> _DIRECTIONS FOR THIS TASK_:
Collect from the data below each line with "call".

======== DATA BELOW

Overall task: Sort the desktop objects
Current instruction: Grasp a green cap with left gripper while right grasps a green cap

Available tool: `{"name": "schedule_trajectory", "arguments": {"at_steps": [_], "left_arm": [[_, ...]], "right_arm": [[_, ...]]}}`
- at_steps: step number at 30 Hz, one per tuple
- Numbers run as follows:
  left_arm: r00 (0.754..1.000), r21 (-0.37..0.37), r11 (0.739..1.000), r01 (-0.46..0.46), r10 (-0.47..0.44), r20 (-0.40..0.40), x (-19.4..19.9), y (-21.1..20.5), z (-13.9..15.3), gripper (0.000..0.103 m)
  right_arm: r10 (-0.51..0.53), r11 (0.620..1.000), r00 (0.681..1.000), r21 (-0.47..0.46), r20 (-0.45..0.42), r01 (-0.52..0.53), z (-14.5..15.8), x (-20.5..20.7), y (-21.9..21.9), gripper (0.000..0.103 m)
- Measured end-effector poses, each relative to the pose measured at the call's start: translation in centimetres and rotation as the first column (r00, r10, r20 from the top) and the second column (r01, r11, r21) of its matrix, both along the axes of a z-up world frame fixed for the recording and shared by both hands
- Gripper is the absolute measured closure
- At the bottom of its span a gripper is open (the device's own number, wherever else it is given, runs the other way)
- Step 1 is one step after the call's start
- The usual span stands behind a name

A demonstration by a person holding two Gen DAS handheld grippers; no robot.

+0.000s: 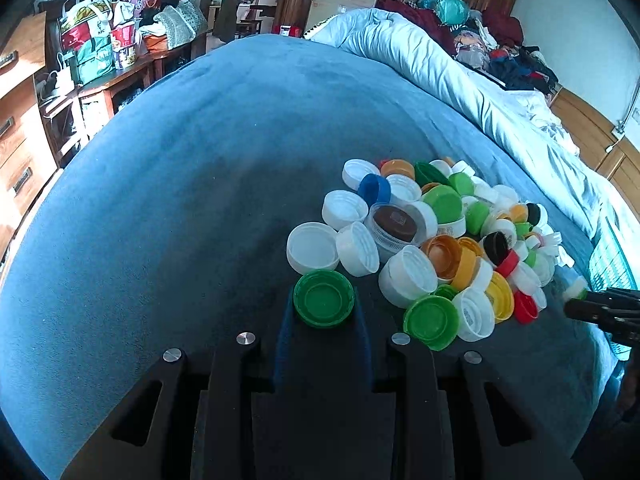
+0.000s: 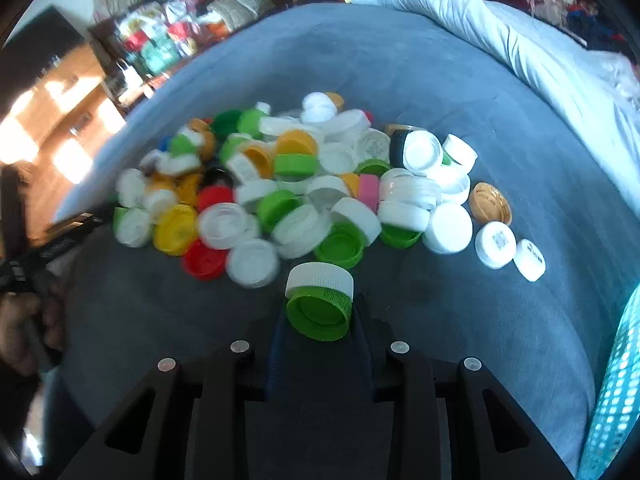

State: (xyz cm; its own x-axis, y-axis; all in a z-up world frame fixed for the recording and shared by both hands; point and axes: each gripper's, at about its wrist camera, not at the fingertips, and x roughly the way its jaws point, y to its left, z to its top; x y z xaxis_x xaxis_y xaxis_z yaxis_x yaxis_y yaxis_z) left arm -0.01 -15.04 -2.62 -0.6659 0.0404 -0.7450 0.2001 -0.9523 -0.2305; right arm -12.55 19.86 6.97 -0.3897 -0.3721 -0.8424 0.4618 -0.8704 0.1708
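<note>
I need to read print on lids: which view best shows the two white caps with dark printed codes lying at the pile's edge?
The right wrist view: both printed white caps lie apart from the pile, tops facing up, unobstructed. In the left wrist view I cannot pick them out; the pile hides that side.

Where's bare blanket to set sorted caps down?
Free: the wide blue blanket left of the cap pile, up to the wooden drawers; also beyond the pile, toward the folded quilt. Crowded: the pile itself, with stray caps trailing toward the teal basket.
</note>
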Motion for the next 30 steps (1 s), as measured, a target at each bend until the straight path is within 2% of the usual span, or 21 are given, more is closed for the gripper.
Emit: {"name": "schedule_trajectory", "arguments": {"at_steps": [1, 2, 3, 4, 5, 6, 7, 8, 9, 10, 12, 13, 14, 21, 23, 24, 27, 30], "left_arm": [[1.000, 0.025, 1.000, 0.013, -0.013, -0.009, 0.2, -0.1, 0.1, 0.078], [1.000, 0.060, 0.998, 0.026, -0.026, -0.013, 0.4, -0.3, 0.1, 0.078], [1.000, 0.065, 0.998, 0.025, -0.024, -0.006, 0.5, -0.3, 0.0, 0.078], [1.000, 0.057, 0.998, 0.022, -0.022, -0.002, 0.7, -0.2, -0.1, 0.078], [1.000, 0.054, 0.998, 0.019, -0.019, -0.002, 0.8, -0.1, 0.0, 0.078], [1.000, 0.057, 0.998, 0.017, -0.017, 0.000, 0.9, 0.0, 0.1, 0.078], [1.000, 0.062, 0.998, 0.013, -0.013, 0.001, 0.9, 0.0, 0.1, 0.078], [1.000, 0.065, 0.998, 0.007, -0.008, 0.003, 0.9, 0.0, 0.0, 0.078], [1.000, 0.064, 0.998, 0.005, -0.006, 0.005, 0.9, 0.1, 0.0, 0.078], [1.000, 0.062, 0.998, 0.004, -0.005, 0.006, 0.9, 0.1, 0.0, 0.078], [1.000, 0.065, 0.998, 0.002, -0.003, 0.005, 1.0, 0.1, 0.1, 0.078], [1.000, 0.065, 0.998, 0.000, 0.000, 0.003, 1.2, 0.2, 0.1, 0.078], [1.000, 0.062, 0.998, -0.002, 0.002, 0.004, 1.2, 0.2, 0.0, 0.078], [1.000, 0.048, 0.999, -0.002, 0.002, 0.008, 0.9, 0.4, 0.0, 0.078], [1.000, 0.046, 0.999, -0.001, 0.000, 0.007, 0.9, 0.4, 0.0, 0.078], [1.000, 0.047, 0.999, -0.001, 0.000, 0.007, 0.9, 0.4, 0.0, 0.078], [1.000, 0.040, 0.999, 0.000, 0.000, 0.007, 0.9, 0.4, 0.0, 0.078], [1.000, -0.004, 1.000, -0.001, 0.001, 0.009, 0.9, 0.9, 0.2, 0.078]], "right_arm": [[0.025, 1.000, 1.000, 0.014, 0.001, -0.025, 0.1, 0.3, 0.0, 0.069], [0.047, 0.997, 0.999, 0.063, 0.024, -0.048, -0.3, 0.3, -0.3, 0.069], [0.043, 0.996, 0.997, 0.074, 0.065, -0.048, -0.6, 0.0, -0.1, 0.069], [0.014, 1.000, 0.996, 0.005, 0.093, -0.014, -0.2, -0.4, 0.7, 0.069], [-0.006, 0.997, 0.997, -0.075, 0.083, 0.012, 0.8, -0.5, 1.5, 0.069], [0.006, 0.998, 0.999, -0.064, 0.045, -0.003, 1.5, -0.5, 1.5, 0.069], [0.046, 0.999, 0.998, 0.011, 0.037, -0.046, 1.2, -0.5, 0.9, 0.069], [0.087, 0.993, 0.993, 0.074, 0.082, -0.093, -0.1, -0.7, 0.3, 0.069], [0.106, 0.988, 0.986, 0.100, 0.125, -0.119, -1.3, -0.7, 0.2, 0.069], [0.108, 0.988, 0.985, 0.096, 0.131, -0.121, -1.7, -0.4, 0.3, 0.069], [0.094, 0.993, 0.988, 0.058, 0.120, -0.102, -1.7, 0.2, 0.9, 0.067], [0.086, 0.995, 0.989, 0.043, 0.120, -0.091, -1.8, 0.5, 1.0, 0.060], [0.084, 0.995, 0.990, 0.042, 0.115, -0.089, -1.9, 0.7, 1.0, 0.058], [0.085, 0.992, 0.995, 0.091, 0.049, -0.090, -1.4, 0.8, 0.4, 0.057], [0.090, 0.991, 0.995, 0.095, 0.052, -0.094, -1.5, 0.6, 0.2, 0.061], [0.088, 0.991, 0.995, 0.096, 0.052, -0.092, -1.6, 0.5, 0.3, 0.071], [0.075, 0.993, 0.996, 0.083, 0.049, -0.079, -1.4, 0.6, 0.7, 0.070], [0.067, 0.995, 0.997, 0.072, 0.035, -0.070, -1.0, 0.9, 1.0, 0.070]]}}
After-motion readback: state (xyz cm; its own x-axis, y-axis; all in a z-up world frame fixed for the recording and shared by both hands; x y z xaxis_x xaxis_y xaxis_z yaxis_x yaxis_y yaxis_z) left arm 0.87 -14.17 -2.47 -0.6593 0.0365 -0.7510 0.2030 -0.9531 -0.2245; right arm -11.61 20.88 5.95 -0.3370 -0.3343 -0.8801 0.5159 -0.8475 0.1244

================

> _SOLUTION BELOW_:
- Measured end-effector poses, each relative to the pose measured at the call's start: translation in centimetres and rotation as the first column (r00, r10, r20 from the top) and the second column (r01, r11, r21) of its matrix, both along the axes of a z-up world frame fixed for the recording and shared by both hands
- Step 1 is one step after the call's start

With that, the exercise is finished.